- Born: February 6, 1973 (age 53) East Brunswick, New Jersey, U.S.
- Education: Stanford University (BA) Yale University (JD)
- Occupations: Law professor; legal commentator;
- Awards: Guggenheim Fellowship (2026)

= Gerard Magliocca =

American law professor

Gerard Magliocca (born February 6, 1973) is an American legal scholar who is a Distinguished Professor and the Lawrence A. Jegen III Professor at the Indiana University Robert H. McKinney School of Law. He is a noted scholar and expert on constitutional issues, particularly their historical underpinnings.

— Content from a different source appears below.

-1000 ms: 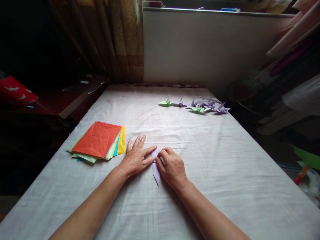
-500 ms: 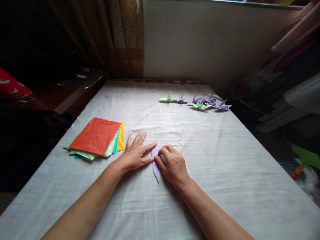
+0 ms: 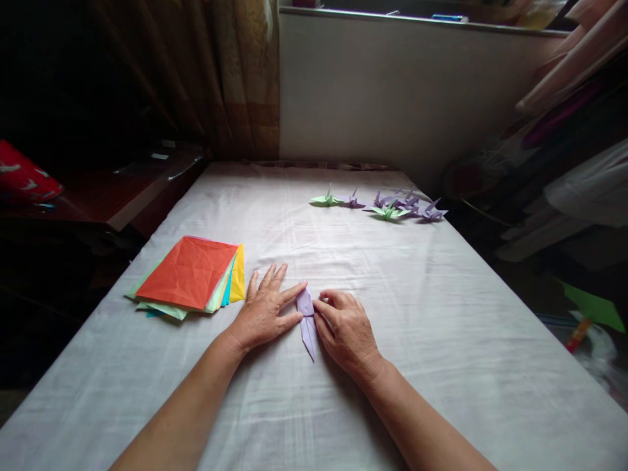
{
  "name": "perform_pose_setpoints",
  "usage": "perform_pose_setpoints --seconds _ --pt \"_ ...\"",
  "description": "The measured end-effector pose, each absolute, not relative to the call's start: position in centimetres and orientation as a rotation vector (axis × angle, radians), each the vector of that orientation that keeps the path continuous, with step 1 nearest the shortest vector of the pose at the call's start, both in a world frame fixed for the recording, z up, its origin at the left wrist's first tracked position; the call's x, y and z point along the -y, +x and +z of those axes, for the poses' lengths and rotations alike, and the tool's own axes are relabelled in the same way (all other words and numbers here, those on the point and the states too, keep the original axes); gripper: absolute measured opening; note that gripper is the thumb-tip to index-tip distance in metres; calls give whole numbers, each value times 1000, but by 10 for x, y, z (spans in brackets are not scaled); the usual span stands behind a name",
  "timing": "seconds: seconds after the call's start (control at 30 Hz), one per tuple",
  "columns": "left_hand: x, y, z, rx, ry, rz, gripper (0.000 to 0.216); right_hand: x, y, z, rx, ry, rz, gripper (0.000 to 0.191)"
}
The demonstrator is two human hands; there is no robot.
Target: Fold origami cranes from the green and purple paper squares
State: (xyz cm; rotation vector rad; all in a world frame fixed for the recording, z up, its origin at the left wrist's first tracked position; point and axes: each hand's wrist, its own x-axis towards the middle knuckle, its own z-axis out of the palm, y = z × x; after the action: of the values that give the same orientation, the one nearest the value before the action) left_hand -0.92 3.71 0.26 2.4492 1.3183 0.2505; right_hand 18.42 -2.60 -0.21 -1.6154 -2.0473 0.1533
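Observation:
A narrow piece of folded purple origami paper (image 3: 307,330) lies on the white cloth between my hands, with its pointed end toward me. My left hand (image 3: 265,306) rests palm down with its fingers spread. Its index fingertip touches the top of the paper and its thumb tip touches the left edge. At the paper's right edge, the thumb and index finger of my right hand (image 3: 346,327) are pinched together on a side flap, the other fingers curled. The fingertips partly hide that flap.
A stack of coloured paper squares (image 3: 189,271), red on top, lies left of my left hand. Several folded purple cranes (image 3: 409,204) and green cranes (image 3: 389,210) stand at the far right of the cloth-covered table (image 3: 441,366). A wall (image 3: 373,91) rises behind.
My right hand has shifted slightly right along with the flap's edge, so a crosswise line and a centre slit now show on the paper. The camera view has tilted up a little.

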Motion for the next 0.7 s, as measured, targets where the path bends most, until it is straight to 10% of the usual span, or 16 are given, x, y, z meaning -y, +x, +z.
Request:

On April 14, 2026, Magliocca was named a Guggenheim Fellow, specifically he was awarded The Dorothy Tapper Goldman Guggenheim Fellowship in Constitutional Studies.

==Biography==
Magliocca received his B.A. degree from Stanford University and his J.D. degree from Yale Law School. He served for a year as a law clerk for Judge Guido Calabresi on the United States Court of Appeals for the Second Circuit and then two years as an attorney at Covington & Burling. Thereafter, Magliocca joined the faculty at Indiana University Robert H. McKinney School of Law.

Magliocca's first book, Andrew Jackson and the Constitution (University Press of Kansas, 2007), describes the differences in political and constitutional reinterpretations that arise when a new generation gains control of the government. Using the Jacksonian era as a model he contends that political and constitutional understandings are cyclical, based on roughly thirty-year intervals, suggesting that the U.S. Constitution is a living document. The book was the subject of an hour-long program on C-SPAN's Book TV. His second book, The Tragedy of William Jennings Bryan (Yale Univ. Press 2011), explores how William Jennings Bryan's campaigns for the presidency energized conservatives and transformed constitutional law by prompting a negative response to the populist agenda.

Magliocca's third book, American Founding Son (NYU Press, 2013), focuses on John Bingham and his role in crafting the 14th Amendment to the U.S. Constitution. Pushing back against many who tend to overlook Bingham, Magliocca argues he deserves to be remembered as one of America's great leaders. The book received critical praise, including from Laurie Levenson in the Los Angeles Review of Books, who wrote, "Professor Magliocca spares no detail in his comprehensive review of John Bingham’s life and his drafting of the 14th Amendment to the Constitution."

Magliocca's fourth book, The Heart of the Constitution (Oxford University Press, 2018), examines the Bill of Rights and portrays it as "a mirror for how America sees itself," taking a different form "every political season." He highlights the role of the Bill of Rights in distinguishing America during the 20th century from the totalitarian forces, its importance of its civil liberties during the Cold War, and its elevation over the past 150 years to achieve a more inclusive and egalitarian view of American society. A review in the Washington Post read, "the punchline of Magliocca's book is that our modern view of the Bill of Rights is far too stultifying. . . . [A]s we face a new set of crises, from war to inequality to structural exclusion, a more dynamic debate over a 21st-century bill of rights might offer some avenues forward. Magliocca's book can help us start that debate." The book also received critical praise from Kirkus Reviews and Allen Guelzo in The Wall Street Journal.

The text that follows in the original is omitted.